● **Your assignment**: All of the data should be restated exactly as it stands.
==== Collected data
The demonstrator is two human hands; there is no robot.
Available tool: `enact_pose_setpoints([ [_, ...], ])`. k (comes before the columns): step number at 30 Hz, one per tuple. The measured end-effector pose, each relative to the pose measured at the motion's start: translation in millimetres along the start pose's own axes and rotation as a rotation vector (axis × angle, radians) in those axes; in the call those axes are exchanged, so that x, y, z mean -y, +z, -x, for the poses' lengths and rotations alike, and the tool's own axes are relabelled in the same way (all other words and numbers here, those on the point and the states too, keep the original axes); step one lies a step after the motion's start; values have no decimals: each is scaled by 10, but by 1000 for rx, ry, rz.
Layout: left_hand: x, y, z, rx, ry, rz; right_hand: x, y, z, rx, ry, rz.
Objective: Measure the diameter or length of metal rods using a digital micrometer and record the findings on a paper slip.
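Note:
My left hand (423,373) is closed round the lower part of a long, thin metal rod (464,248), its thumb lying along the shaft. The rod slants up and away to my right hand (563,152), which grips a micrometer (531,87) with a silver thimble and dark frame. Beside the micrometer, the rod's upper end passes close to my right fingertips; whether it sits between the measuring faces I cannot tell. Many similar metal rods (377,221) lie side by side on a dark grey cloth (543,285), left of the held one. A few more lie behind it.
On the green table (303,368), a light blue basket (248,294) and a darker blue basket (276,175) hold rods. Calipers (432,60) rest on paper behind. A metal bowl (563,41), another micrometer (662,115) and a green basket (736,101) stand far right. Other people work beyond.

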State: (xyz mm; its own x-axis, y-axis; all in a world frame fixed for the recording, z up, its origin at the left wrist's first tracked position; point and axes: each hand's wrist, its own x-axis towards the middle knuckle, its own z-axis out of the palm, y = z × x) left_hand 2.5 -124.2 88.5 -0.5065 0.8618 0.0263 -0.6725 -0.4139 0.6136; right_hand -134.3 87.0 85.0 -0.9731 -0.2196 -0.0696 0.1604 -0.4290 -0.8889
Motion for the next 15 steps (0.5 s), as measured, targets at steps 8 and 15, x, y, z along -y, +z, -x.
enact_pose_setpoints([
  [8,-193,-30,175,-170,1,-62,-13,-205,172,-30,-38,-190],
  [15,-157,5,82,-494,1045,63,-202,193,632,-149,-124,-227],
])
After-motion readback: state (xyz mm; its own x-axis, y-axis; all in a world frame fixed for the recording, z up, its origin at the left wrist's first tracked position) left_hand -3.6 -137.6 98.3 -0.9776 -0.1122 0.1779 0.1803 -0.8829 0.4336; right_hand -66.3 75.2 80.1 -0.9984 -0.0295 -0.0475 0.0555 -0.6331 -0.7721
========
● **Answer box**:
The demonstrator is two human hands; there is no robot.
Available tool: `enact_pose_setpoints([ [_, ...], ])`. k (comes before the columns): step number at 30 Hz, one per tuple. The measured end-effector pose, each relative to the pose measured at the motion's start: translation in millimetres along the start pose's own axes and rotation as a rotation vector (axis × angle, radians) in those axes; in the call those axes are exchanged, so that x, y, z mean -y, +z, -x, for the poses' lengths and rotations alike, and the tool's own axes are relabelled in the same way (all other words and numbers here, those on the point and the states too, keep the original axes); step one lies a step after the motion's start; values have no decimals: each is scaled by 10, but by 1000 for rx, ry, rz.
Layout: left_hand: x, y, z, rx, ry, rz; right_hand: x, y, z, rx, ry, rz.
Objective: Measure the diameter or length of metal rods using a digital micrometer and record the findings on a paper slip.
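Note:
My left hand (423,373) is closed round the lower part of a long, thin metal rod (464,248), its thumb lying along the shaft. The rod slants up and away to my right hand (563,152), which grips a micrometer (531,87) with a silver thimble and dark frame. Beside the micrometer, the rod's upper end passes close to my right fingertips; whether it sits between the measuring faces I cannot tell. Many similar metal rods (377,221) lie side by side on a dark grey cloth (543,285), left of the held one. A few more lie behind it.
On the green table (303,368), a light blue basket (248,294) and a darker blue basket (276,175) hold rods. Calipers (432,60) rest on paper behind. A metal bowl (563,41), another micrometer (662,115) and a green basket (736,101) stand far right. Other people work beyond.
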
State: (xyz mm; its own x-axis, y-axis; all in a world frame fixed for the recording, z up, its origin at the left wrist's first tracked position; point and axes: each hand's wrist, its own x-axis towards the middle knuckle, its own z-axis out of the palm, y = z × x) left_hand 2.5 -124.2 88.5 -0.5065 0.8618 0.0263 -0.6725 -0.4139 0.6136; right_hand -134.3 87.0 85.0 -0.9731 -0.2196 -0.0696 0.1604 -0.4290 -0.8889
Motion for the next 15 steps (0.5 s), as measured, targets at steps 8 and 15, x, y, z along -y, +z, -x.
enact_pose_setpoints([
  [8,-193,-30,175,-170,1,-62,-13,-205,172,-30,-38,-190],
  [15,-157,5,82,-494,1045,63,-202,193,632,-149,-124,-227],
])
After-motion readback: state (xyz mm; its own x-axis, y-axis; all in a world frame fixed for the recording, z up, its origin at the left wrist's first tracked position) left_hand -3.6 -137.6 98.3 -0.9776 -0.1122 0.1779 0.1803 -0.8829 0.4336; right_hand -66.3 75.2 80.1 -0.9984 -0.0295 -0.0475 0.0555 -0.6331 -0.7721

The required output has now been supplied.